- _Work task_: Reproduce the records in full. Alter nothing.

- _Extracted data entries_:

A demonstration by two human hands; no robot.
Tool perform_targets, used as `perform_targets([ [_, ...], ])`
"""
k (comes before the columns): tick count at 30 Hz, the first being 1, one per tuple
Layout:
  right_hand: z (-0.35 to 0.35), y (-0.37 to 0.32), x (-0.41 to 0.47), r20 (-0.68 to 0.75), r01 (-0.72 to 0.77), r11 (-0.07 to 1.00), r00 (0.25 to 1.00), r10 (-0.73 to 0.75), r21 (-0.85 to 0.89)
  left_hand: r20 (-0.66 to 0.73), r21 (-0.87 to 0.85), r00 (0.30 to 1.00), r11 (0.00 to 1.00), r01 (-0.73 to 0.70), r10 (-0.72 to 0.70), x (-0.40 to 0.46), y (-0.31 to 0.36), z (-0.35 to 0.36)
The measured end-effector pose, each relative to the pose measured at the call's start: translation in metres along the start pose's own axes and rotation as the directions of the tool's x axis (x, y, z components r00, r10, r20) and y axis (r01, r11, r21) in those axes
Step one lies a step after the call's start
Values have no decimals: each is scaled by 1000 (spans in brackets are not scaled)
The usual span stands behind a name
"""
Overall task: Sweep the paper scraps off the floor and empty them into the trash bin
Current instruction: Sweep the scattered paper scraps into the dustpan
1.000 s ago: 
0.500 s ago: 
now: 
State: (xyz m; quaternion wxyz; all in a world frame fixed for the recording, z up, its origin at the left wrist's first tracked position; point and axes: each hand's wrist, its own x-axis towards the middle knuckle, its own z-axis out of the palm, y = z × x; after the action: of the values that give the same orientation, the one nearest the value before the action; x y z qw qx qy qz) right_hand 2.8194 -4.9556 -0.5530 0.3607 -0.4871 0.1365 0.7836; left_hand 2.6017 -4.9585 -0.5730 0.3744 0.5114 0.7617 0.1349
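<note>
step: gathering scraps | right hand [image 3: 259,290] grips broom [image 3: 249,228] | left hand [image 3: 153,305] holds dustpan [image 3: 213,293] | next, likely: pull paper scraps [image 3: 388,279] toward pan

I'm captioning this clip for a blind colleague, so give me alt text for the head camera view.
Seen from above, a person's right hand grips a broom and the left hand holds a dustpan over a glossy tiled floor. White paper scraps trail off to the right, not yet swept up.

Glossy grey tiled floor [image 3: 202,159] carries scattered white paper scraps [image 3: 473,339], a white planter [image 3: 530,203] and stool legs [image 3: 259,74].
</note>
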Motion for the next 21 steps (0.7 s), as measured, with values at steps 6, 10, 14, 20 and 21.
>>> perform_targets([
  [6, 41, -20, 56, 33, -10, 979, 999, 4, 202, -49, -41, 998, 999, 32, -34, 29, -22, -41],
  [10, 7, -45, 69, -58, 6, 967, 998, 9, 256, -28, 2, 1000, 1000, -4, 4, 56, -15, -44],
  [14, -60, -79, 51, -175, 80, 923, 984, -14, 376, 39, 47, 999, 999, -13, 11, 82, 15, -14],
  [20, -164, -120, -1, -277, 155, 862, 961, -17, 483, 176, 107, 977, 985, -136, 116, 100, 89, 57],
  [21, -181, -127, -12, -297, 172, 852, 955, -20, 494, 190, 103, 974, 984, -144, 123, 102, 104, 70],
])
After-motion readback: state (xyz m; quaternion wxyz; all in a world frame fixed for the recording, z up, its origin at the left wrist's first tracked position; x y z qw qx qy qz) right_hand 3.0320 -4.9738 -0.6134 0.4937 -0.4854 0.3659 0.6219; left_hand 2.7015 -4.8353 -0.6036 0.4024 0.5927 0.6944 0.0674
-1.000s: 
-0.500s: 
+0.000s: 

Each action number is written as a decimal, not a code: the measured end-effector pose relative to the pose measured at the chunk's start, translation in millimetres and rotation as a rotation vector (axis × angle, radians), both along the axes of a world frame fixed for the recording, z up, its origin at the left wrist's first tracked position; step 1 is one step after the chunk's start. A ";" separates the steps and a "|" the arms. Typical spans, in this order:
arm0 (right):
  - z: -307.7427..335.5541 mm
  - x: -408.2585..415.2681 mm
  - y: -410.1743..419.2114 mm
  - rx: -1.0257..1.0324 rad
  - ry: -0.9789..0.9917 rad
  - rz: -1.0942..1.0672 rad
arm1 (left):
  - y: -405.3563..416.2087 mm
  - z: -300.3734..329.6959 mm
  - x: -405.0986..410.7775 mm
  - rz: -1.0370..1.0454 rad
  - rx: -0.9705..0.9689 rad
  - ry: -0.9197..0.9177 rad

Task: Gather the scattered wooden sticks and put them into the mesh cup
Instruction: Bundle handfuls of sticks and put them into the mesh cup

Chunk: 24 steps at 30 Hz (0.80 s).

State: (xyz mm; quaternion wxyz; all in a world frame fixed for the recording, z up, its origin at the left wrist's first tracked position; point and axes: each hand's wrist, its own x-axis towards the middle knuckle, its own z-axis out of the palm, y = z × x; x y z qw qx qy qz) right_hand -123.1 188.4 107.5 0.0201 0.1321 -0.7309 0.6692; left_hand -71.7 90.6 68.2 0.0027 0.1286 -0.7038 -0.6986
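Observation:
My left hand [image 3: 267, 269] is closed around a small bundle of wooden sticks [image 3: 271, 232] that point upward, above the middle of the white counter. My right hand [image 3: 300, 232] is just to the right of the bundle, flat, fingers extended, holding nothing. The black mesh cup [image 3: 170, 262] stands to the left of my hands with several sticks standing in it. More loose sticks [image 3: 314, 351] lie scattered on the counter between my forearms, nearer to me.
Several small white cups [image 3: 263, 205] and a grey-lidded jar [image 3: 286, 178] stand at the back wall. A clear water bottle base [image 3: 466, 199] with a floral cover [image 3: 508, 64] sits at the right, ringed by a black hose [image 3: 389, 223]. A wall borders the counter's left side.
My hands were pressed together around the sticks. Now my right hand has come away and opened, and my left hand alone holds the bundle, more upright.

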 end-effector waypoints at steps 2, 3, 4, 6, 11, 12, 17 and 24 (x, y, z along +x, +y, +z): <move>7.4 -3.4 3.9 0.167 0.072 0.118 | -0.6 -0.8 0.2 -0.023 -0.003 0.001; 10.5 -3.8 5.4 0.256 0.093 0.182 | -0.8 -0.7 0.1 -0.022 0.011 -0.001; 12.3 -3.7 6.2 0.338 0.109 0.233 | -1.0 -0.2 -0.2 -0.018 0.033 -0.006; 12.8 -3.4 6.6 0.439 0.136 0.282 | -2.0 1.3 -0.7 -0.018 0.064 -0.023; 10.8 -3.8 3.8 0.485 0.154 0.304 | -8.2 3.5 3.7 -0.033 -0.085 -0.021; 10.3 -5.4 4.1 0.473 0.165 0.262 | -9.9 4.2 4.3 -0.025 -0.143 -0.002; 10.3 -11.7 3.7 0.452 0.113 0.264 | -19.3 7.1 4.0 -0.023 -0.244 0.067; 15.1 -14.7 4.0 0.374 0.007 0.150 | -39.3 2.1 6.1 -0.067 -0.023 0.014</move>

- _Exercise output_:
A demonstration by two human hands; no robot.
Tool perform_targets, used as `perform_targets([ [_, ...], ])`
"""
k (comes before the columns): tick count at 30 Hz, the first being 1, one per tuple
Layout:
  right_hand: z (-0.35 to 0.35), y (-0.37 to 0.32), x (-0.41 to 0.47), r20 (-0.68 to 0.75), r01 (-0.72 to 0.77), r11 (-0.07 to 1.00), r00 (0.25 to 1.00), r10 (-0.73 to 0.75), r21 (-0.85 to 0.89)
  left_hand: r20 (-0.66 to 0.73), r21 (-0.87 to 0.85), r00 (0.30 to 1.00), r11 (0.00 to 1.00), r01 (-0.73 to 0.70), r10 (-0.72 to 0.70), x (-0.40 to 0.46), y (-0.31 to 0.36), z (-0.35 to 0.36)
The measured end-effector pose, each relative to the pose measured at the call's start: translation in metres along the start pose's own axes and rotation as the directions of the tool's x axis (x, y, z components r00, r10, r20) and y axis (r01, r11, r21) in those axes
Step one lies a step after the call's start
Values have no decimals: each is scaled by 1000 (spans in brackets are not scaled)
The usual span stands behind a name
"""
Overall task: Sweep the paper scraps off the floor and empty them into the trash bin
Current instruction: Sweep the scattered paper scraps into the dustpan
1.000 s ago: 
0.500 s ago: 
now: 
State: (xyz m; quaternion wxyz; all in a world frame fixed for the recording, z up, its origin at the left wrist's first tracked position; point and axes: each hand's wrist, its own x-axis towards the middle knuckle, its own z-axis out of the palm, y = z × x; after the action: of the values that give the same orientation, the one nearest the value before the action; x y z qw qx qy qz) right_hand 2.8194 -4.9556 -0.5530 0.3607 -0.4871 0.1365 0.7836; left_hand 2.6017 -4.9585 -0.5730 0.3744 0.5114 0.7617 0.1349
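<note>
step: gathering scraps | right hand [image 3: 259,290] grips broom [image 3: 249,228] | left hand [image 3: 153,305] holds dustpan [image 3: 213,293] | next, likely: pull paper scraps [image 3: 388,279] toward pan

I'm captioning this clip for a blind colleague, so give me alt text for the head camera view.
Seen from above, a person's right hand grips a broom and the left hand holds a dustpan over a glossy tiled floor. White paper scraps trail off to the right, not yet swept up.

Glossy grey tiled floor [image 3: 202,159] carries scattered white paper scraps [image 3: 473,339], a white planter [image 3: 530,203] and stool legs [image 3: 259,74].
</note>
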Motion for the next 21 steps (0.7 s), as measured, with values at steps 6, 10, 14, 20 and 21.
>>> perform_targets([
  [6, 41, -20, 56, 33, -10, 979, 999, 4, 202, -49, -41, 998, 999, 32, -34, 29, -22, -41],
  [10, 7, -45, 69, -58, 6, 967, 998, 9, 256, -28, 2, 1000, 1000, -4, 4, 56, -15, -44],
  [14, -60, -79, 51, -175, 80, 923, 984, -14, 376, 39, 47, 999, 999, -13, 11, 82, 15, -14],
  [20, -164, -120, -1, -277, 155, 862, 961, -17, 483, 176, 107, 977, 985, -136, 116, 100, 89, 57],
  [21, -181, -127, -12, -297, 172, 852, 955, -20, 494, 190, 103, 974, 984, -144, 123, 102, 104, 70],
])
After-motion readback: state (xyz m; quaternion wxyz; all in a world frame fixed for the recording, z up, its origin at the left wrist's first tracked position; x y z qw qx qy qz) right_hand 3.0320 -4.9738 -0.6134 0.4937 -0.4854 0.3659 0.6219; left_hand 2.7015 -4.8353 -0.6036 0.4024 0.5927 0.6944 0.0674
-1.000s: 
-0.500s: 
+0.000s: 

Each action number is written as a decimal, not a code: the measured end-effector pose relative to the pose measured at the chunk's start, translation in millimetres and rotation as a rotation vector (axis × angle, radians), both along the axes of a world frame fixed for the recording, z up, its origin at the left wrist's first tracked position; step 1 is one step after the chunk's start. A ";" separates the steps and a "|" the arms. Typical spans, in this order:
arm0 (right):
  - z: -307.7427..335.5541 mm
  - x: -408.2585..415.2681 mm
  - y: -410.1743..419.2114 mm
  - rx: -1.0257..1.0324 rad
  - ry: -0.9789..0.9917 rad
  - rz: -1.0942..1.0672 rad
arm1 (left):
  - y: -405.3563..416.2087 mm
  - z: -300.3734..329.6959 mm
  - x: -405.0986..410.7775 mm
  - rz: -1.0370..1.0454 rad
  - rx: -0.9705..0.9689 rad
  - ry: -0.9197..0.9177 rad

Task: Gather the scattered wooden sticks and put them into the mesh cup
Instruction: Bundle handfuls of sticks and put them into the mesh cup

Chunk: 24 steps at 30 Hz (0.80 s).

State: (xyz mm; quaternion wxyz; all in a world frame fixed for the recording, z up, its origin at the left wrist's first tracked position; point and axes: each hand's wrist, its own x-axis towards the middle knuckle, its own z-axis out of the palm, y = z × x; x y z qw qx qy qz) right_hand -123.1 188.4 107.5 0.0201 0.1321 -0.7309 0.6692; left_hand -71.7 90.6 68.2 0.0027 0.1286 -0.7038 -0.6986
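Observation:
My left hand [image 3: 267, 269] is closed around a small bundle of wooden sticks [image 3: 271, 232] that point upward, above the middle of the white counter. My right hand [image 3: 300, 232] is just to the right of the bundle, flat, fingers extended, holding nothing. The black mesh cup [image 3: 170, 262] stands to the left of my hands with several sticks standing in it. More loose sticks [image 3: 314, 351] lie scattered on the counter between my forearms, nearer to me.
Several small white cups [image 3: 263, 205] and a grey-lidded jar [image 3: 286, 178] stand at the back wall. A clear water bottle base [image 3: 466, 199] with a floral cover [image 3: 508, 64] sits at the right, ringed by a black hose [image 3: 389, 223]. A wall borders the counter's left side.
My hands were pressed together around the sticks. Now my right hand has come away and opened, and my left hand alone holds the bundle, more upright.
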
 end-effector waypoints at steps 2, 3, 4, 6, 11, 12, 17 and 24 (x, y, z along +x, +y, +z): <move>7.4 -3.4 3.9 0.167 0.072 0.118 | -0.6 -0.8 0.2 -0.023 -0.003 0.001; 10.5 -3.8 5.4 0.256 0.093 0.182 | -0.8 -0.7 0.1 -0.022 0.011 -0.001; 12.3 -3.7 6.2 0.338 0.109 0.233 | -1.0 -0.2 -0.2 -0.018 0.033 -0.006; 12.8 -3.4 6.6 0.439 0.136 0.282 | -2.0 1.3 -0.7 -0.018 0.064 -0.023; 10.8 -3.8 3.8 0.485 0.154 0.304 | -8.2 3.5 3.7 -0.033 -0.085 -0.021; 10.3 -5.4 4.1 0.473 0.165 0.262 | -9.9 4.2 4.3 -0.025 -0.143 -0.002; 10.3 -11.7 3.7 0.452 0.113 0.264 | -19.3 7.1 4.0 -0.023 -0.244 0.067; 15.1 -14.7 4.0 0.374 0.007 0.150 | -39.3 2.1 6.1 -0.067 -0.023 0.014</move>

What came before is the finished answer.